Aside from the Vendee Globe being unfinished business for Peyron, it is also lining up to be probably the best ocean race of all time given the amount of new hardware - 18 new boats! - and the calibre of the drivers. "Yes, it is utterly mad - so many new boats, a really impressive line up," says Peyron. "Even the TJV and Barcelona race and the Transat will be good. And these boats are very marvellous and a little less dangerous than multihulls - so that is good for my white hair!"
So will there be a big speed difference between the boats? "I don’t know. On a crew raced, the boat is very important, but if the only goal is the Vendee itself, the guy is making a big part of the difference. There is a big gap between the old boats and the new generation, but the 17 or 18 new boats are more or less working in the same area, even though they are quite different. We are going to do some training sessions against Saffran soon so it will be interesting. Safran appears to be really uncomfortable! Quite flat and very stiff."
And the multihulls?
No conversation with Loick Peyron is complete without a word on his first love, the ORMA 60 trimarans. Peyron seems resigned to the sorry fact that the ORMA 60 class is all but dead. For the next year or two they will go through a transition phase with the development of a new 70ft one design trimaran and the ORMA 60s will either do nothing, or he hopes they will compete in a series of events promoting the new class of one designs.

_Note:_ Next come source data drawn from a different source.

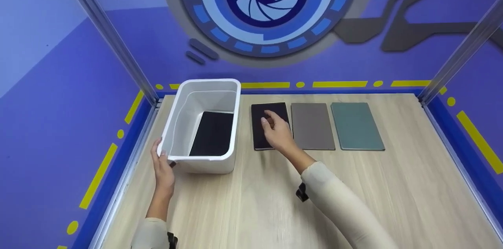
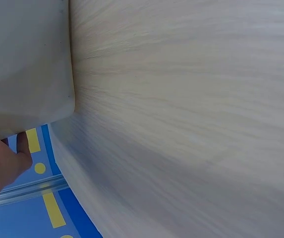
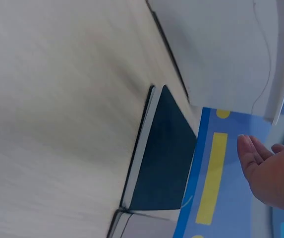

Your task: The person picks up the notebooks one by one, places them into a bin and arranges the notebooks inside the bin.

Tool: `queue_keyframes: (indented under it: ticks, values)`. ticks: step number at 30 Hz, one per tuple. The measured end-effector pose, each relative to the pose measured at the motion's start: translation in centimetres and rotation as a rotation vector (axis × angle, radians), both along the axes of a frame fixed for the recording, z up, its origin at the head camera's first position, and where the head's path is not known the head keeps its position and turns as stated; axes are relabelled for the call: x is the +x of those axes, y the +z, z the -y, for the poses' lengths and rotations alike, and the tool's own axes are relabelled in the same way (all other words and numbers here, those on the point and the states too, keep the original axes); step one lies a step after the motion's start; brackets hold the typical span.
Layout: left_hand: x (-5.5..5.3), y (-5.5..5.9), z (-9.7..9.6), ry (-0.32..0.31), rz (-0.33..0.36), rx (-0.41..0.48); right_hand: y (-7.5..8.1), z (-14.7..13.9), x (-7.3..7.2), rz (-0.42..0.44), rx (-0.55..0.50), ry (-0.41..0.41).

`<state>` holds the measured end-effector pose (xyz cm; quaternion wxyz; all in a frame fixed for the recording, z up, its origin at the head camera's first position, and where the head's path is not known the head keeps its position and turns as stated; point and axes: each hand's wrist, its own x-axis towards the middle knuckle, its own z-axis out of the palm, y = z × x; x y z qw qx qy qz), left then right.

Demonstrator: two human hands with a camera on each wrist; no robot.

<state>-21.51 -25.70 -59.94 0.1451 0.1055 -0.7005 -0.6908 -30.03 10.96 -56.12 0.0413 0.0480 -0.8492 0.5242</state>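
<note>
A white plastic bin (image 1: 237,123) stands at the left of the table, with a black notebook (image 1: 212,135) lying flat inside it. My left hand (image 1: 163,170) grips the bin's rim at the near left corner; the left wrist view shows that hand (image 2: 3,163) at the edge of the bin (image 2: 25,59). Over a second black notebook (image 1: 257,133), just right of the bin, my right hand (image 1: 279,133) hovers with loosely bent fingers and nothing in them. In the right wrist view, this notebook (image 3: 164,158) lies on the table below the hand (image 3: 275,168).
Right of the black notebook lie a grey-brown notebook (image 1: 313,127) and a green notebook (image 1: 357,127), forming a row near the back wall. Blue panels (image 1: 137,41) and metal posts (image 1: 114,41) bound the wooden table (image 1: 267,202) at the back and sides.
</note>
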Motion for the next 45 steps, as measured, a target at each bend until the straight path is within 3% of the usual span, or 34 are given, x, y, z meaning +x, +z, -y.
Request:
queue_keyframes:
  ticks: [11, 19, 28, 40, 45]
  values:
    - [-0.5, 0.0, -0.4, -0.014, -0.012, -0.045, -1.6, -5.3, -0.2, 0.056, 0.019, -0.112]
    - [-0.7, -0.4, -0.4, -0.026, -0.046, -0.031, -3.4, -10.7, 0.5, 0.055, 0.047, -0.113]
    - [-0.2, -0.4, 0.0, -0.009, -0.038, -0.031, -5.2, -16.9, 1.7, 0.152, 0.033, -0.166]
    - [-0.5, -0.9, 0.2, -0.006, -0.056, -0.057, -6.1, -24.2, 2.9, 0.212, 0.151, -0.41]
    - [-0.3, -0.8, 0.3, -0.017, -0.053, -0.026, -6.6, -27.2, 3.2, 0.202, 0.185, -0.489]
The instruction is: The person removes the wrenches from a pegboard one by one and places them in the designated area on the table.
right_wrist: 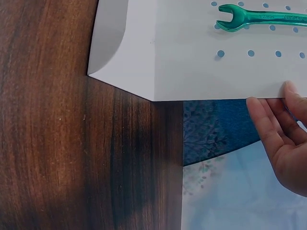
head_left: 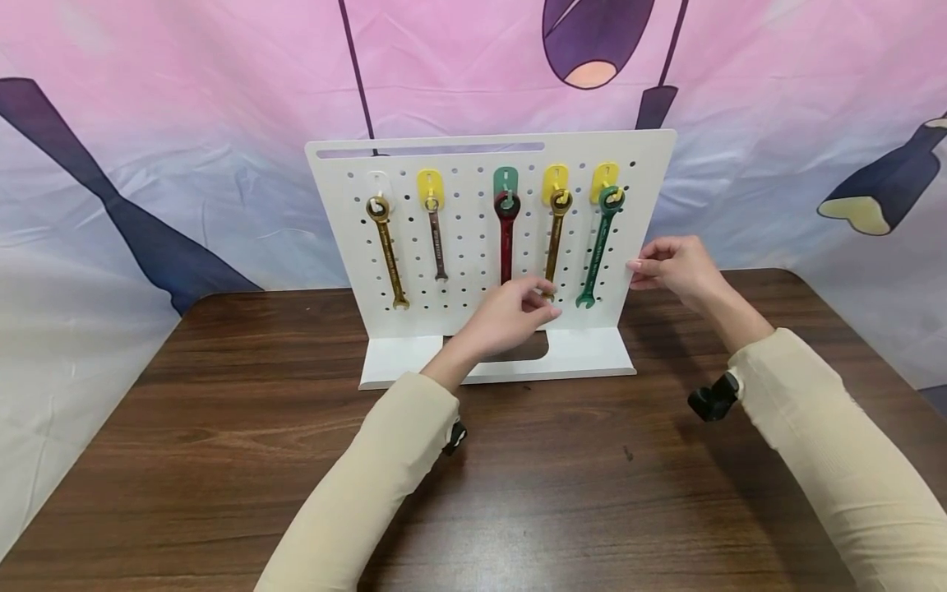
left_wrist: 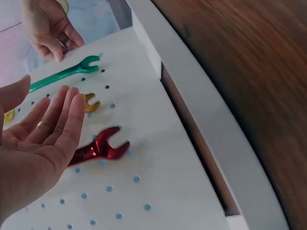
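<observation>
A white pegboard point(head_left: 473, 247) stands on the table with several combination wrenches hung on hooks. My right hand point(head_left: 676, 267) pinches the board's right edge, its thumb at the front face. In front of the lower board is my left hand point(head_left: 510, 316), fingers loosely bent and nothing in them. It is nearest to the gold wrench point(head_left: 555, 238) and the red wrench point(head_left: 506, 247), partly covering both in the head view. Further right hangs a green wrench point(head_left: 598, 255). On the left are another gold wrench point(head_left: 388, 255) and a small, brownish wrench point(head_left: 437, 242).
The pegboard's white base point(head_left: 403, 353) rests on a dark wooden table point(head_left: 555, 477) and has a cut-out slot. Behind it hangs a pink and blue printed cloth point(head_left: 222, 123). Yellow, green and white hooks carry the wrenches.
</observation>
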Action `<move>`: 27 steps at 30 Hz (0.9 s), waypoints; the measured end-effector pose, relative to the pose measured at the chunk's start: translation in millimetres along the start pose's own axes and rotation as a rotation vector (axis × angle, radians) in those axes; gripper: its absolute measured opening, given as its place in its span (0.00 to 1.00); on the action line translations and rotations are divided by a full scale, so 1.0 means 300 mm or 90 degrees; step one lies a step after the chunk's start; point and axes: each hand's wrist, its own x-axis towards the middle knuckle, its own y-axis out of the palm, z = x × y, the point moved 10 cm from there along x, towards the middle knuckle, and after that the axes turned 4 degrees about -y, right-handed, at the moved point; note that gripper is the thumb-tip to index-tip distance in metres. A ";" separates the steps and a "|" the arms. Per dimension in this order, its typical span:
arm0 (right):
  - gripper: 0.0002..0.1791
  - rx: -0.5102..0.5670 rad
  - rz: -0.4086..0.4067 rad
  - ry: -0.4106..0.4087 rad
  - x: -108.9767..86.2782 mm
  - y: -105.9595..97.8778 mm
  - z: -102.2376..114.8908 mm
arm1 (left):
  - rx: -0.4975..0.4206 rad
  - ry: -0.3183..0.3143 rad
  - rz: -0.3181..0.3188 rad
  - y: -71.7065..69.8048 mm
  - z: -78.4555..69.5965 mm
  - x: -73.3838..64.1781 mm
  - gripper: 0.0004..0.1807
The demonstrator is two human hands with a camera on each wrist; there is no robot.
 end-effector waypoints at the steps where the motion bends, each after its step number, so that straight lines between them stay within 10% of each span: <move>1: 0.12 0.001 0.000 0.000 0.000 0.000 0.001 | -0.003 0.002 0.000 0.004 -0.007 0.004 0.17; 27: 0.05 -0.011 -0.008 -0.011 0.005 -0.004 0.004 | -0.038 -0.021 -0.019 0.067 -0.069 0.104 0.24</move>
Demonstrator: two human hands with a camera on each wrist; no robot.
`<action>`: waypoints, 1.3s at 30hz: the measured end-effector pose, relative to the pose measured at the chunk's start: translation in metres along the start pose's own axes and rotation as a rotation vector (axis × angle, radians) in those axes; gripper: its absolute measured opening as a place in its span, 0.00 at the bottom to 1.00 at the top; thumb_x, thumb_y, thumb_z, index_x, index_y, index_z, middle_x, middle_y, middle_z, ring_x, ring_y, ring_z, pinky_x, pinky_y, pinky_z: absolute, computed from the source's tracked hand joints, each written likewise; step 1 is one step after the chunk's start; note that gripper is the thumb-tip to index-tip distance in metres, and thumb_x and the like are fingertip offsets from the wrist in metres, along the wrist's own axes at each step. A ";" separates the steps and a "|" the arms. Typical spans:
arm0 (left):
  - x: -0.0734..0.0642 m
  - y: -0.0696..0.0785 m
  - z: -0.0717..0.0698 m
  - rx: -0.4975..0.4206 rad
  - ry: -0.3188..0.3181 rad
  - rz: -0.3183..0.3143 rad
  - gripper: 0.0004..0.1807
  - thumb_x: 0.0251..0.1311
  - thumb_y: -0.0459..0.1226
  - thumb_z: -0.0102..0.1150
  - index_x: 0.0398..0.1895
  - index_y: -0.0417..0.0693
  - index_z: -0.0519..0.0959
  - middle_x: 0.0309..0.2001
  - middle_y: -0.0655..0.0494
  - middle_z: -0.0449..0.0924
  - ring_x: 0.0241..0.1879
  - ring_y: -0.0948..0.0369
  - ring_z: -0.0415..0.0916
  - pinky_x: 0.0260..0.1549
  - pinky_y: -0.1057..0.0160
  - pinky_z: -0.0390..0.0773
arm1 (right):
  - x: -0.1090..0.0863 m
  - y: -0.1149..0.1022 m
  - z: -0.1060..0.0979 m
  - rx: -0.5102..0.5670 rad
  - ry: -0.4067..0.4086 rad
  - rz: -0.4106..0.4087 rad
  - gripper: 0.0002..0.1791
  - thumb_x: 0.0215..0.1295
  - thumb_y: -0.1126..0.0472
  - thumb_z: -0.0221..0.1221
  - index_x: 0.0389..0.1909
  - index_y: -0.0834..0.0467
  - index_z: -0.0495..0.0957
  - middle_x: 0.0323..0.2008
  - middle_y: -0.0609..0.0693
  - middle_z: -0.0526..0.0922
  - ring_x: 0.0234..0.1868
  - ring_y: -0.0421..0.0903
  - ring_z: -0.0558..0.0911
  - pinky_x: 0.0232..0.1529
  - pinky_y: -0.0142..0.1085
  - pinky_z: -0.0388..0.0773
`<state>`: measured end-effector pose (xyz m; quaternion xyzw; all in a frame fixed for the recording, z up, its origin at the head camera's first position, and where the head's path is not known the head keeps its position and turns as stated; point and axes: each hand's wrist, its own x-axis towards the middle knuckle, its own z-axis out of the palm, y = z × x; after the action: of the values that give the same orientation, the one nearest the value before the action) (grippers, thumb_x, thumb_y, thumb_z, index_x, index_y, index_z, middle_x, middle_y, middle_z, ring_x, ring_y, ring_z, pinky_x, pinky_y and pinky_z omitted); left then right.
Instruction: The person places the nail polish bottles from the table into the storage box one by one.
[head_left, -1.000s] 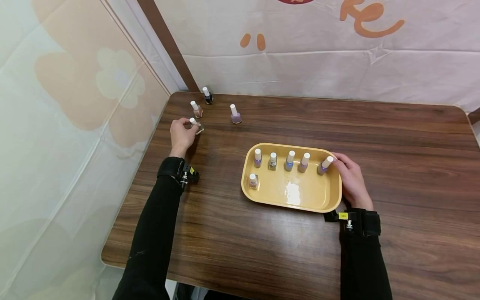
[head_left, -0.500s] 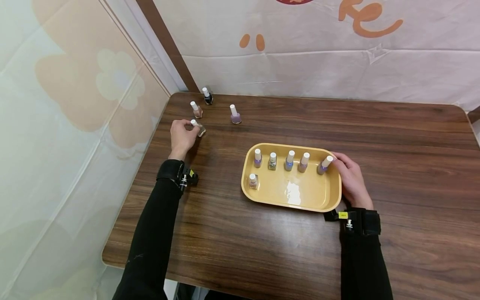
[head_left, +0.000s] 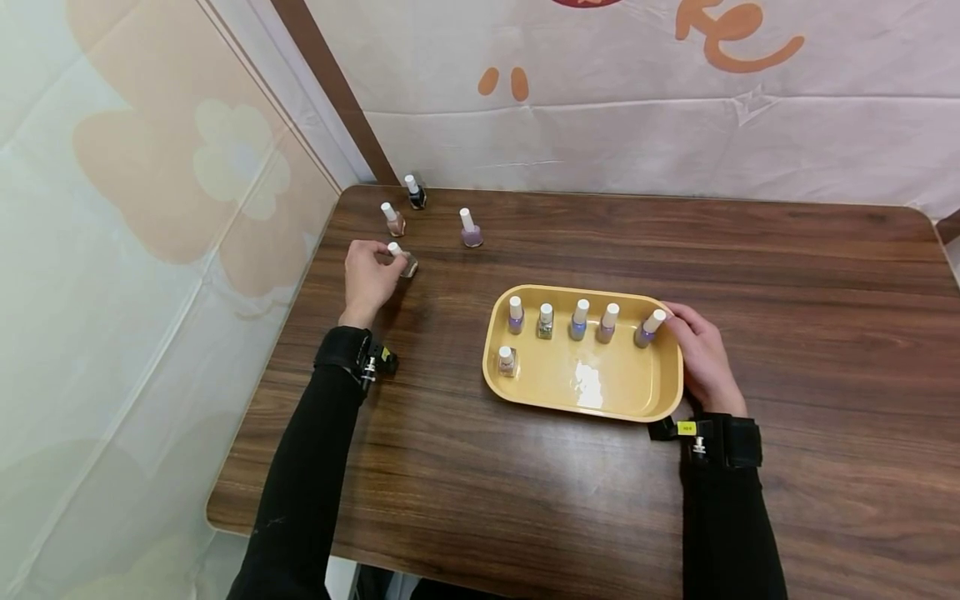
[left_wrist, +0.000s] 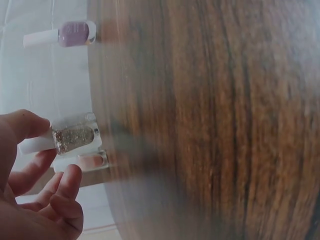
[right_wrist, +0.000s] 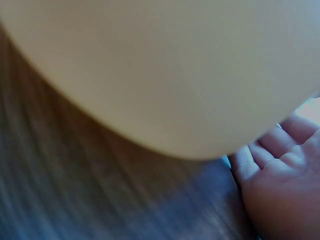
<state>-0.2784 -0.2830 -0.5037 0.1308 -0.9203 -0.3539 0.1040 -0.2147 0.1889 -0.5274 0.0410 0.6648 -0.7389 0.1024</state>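
My left hand (head_left: 371, 279) pinches a glitter nail polish bottle (left_wrist: 75, 138) by its white cap between thumb and finger, and the bottle leans. In the left wrist view its clear glass holds gold-silver flecks. Past it stands a pinkish-brown nail polish bottle (head_left: 395, 223). My right hand (head_left: 705, 358) grips the right end of a yellow tray (head_left: 585, 410), thumb at the rim; the right wrist view shows its fingers (right_wrist: 277, 141) against the tray's outer side. Inside the tray, several white-capped bottles form a back row, including a blue one (head_left: 578, 327), with a pale bottle (head_left: 507, 363) at front left.
A black nail polish bottle (head_left: 417, 197) stands at the table's back left corner, and a lilac bottle (head_left: 471, 233) stands to its right. The wooden table (head_left: 825, 333) meets a white cloth backdrop (head_left: 637, 150) behind and a patterned curtain (head_left: 150, 333) on the left.
My left hand has shifted slightly right and toward me, carrying the glitter bottle away from the pinkish-brown one. The right hand and tray stay in place.
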 end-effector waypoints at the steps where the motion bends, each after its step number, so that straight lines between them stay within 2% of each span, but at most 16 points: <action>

While the Groupama and Banque Populaire teams (and their sponsors) have confirmed their interest in the new class, at present Gitana haven't (it was Baron Rothschild who was promoting the MultiCup, that has been held over the last couple of years). Peyron for example is known to have had his own ideas about a one design offshore racing catamaran, but this seems to have fallen on deaf ears.
"I am following all the meetings. It is interesting. I am concerned that if it is made for the same players that is not very interesting. The only thing interesting is to have new sailors from everywhere and the way to do that is to have the one design. The concept is very good, but we need other people. So from the Gitana point of view, there no official position today."
Meanwhile Gitana XI, will once again be raced by Route du Rhum winner Lionel Lemonchois in the Transat Jacques Vabre with former Olympic Tornado sailor Yann Guichard.
After this, during 2008, Lemonchois will be taking the maxi-cat Gitana XIII, on a round the world 'tour', not non-stop but starting with the New York-San Francisco record attempt via Cape Horn, the San Francisco-Yokohama and then a tour through Asia following in the footsteps of Ellen MacArthur.